Britain's Prince Harry and Meghan, Duchess of Sussex. (AP Photo/Frank Augstein)

As royal enthusiasts count down the weeks to the birth of Prince Harry and Meghan's first child, speculation is mounting over whether the royal babe will be given an HRH title.

The Daily Mail reports that the Duke and Duchess of Sussex have not been given permission by the Queen for their child to be styled as His or Her Royal Highness.

The Royal family's stylings stem from the Letters Patent issued by King George V in 1917. The decree stated that the great-grandchildren through the male line of the reigning sovereign would not receive HRHs, with the exception of the eldest son of the Prince of Wales (Prince William and Duchess Catherine's first-born, Prince George). 

However, Queen Elizabeth II did step in before Princess Charlotte was born to give her, Prince Louis, and any future siblings the same stylings afforded to George.

Without the Queen's permission, Charlotte and Louis would have been a Lady and a Lord instead.

Harry is currently sixth in line to the throne, and with the arrival of his and Meghan's first-born in April, the succession line will change.
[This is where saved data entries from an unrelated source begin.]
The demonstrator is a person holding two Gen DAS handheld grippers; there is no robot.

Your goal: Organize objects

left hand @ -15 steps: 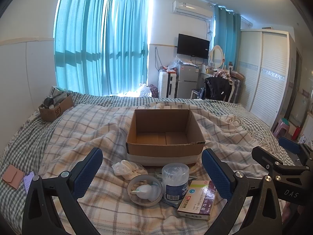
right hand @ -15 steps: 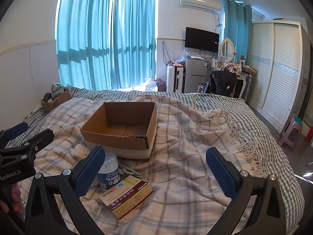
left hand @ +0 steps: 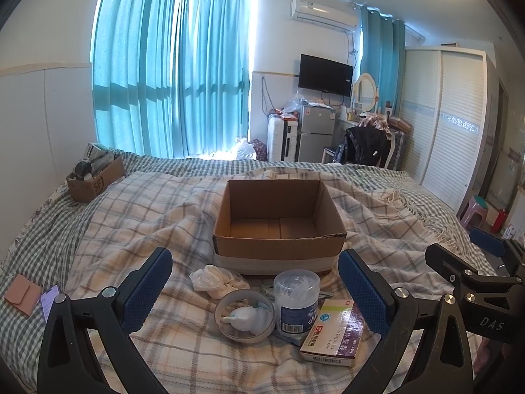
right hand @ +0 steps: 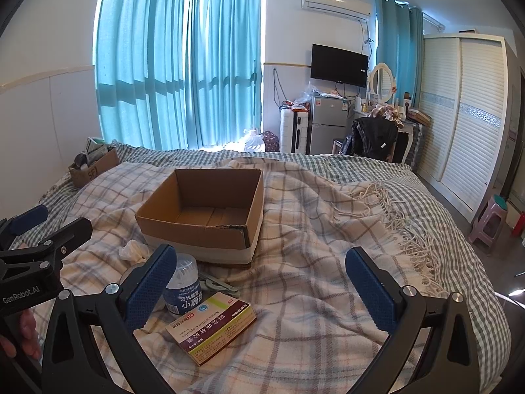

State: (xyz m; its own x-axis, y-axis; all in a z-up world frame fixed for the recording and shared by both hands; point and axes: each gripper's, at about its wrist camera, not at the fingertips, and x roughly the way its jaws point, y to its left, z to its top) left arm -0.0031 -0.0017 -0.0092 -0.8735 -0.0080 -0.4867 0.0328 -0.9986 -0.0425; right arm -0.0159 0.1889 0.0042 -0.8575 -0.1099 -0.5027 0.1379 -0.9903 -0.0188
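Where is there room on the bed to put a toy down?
The blanket right of the cardboard box, toward the fringe, is bare. In front of the box it's crowded: cotton swab jar, medicine box, tape roll.

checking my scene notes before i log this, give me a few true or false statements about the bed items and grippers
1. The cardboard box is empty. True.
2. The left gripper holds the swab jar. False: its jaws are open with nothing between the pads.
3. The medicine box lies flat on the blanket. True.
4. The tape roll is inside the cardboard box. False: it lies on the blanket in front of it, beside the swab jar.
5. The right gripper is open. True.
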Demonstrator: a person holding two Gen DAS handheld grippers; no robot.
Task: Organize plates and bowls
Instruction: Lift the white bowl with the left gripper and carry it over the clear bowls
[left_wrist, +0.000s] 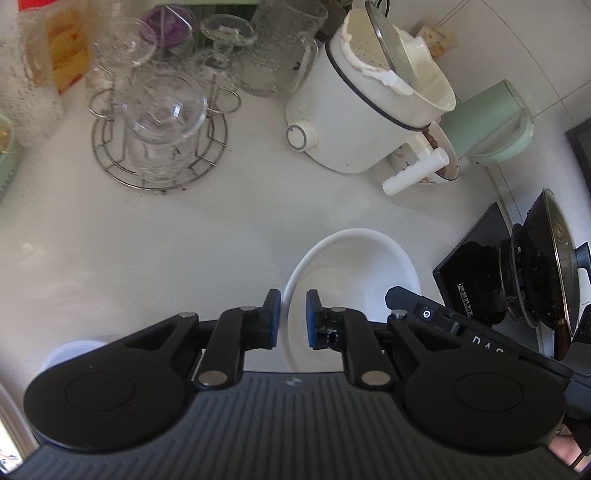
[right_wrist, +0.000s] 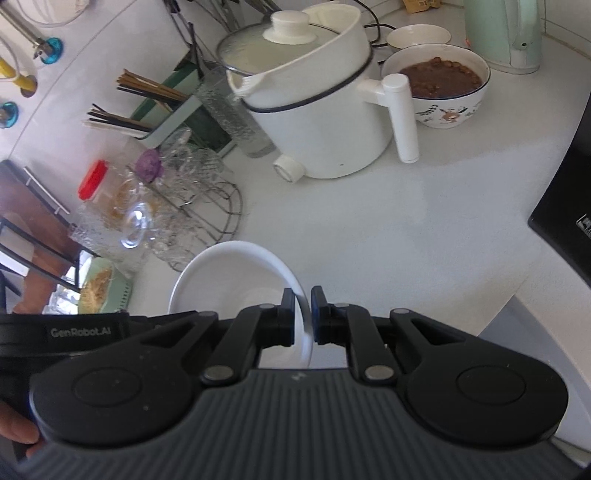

The baby will be seventh in the line, pushing Princesses Beatrice and Eugenie down to eighth and ninth.

According to Daily Mail, Meghan and Harry's children's surname will be Mountbatten-Windsor.  If the royal couple has a son, he will be known as the Earl of Dumbarton – the Duke of Sussex’s secondary Scottish title, and if they have a daughter, she will be known Lady Mountbatten-Windsor.

It is unknown whether the Queen will decree them HRH titles, but it's highly unlikely considering how far down the succession line they are.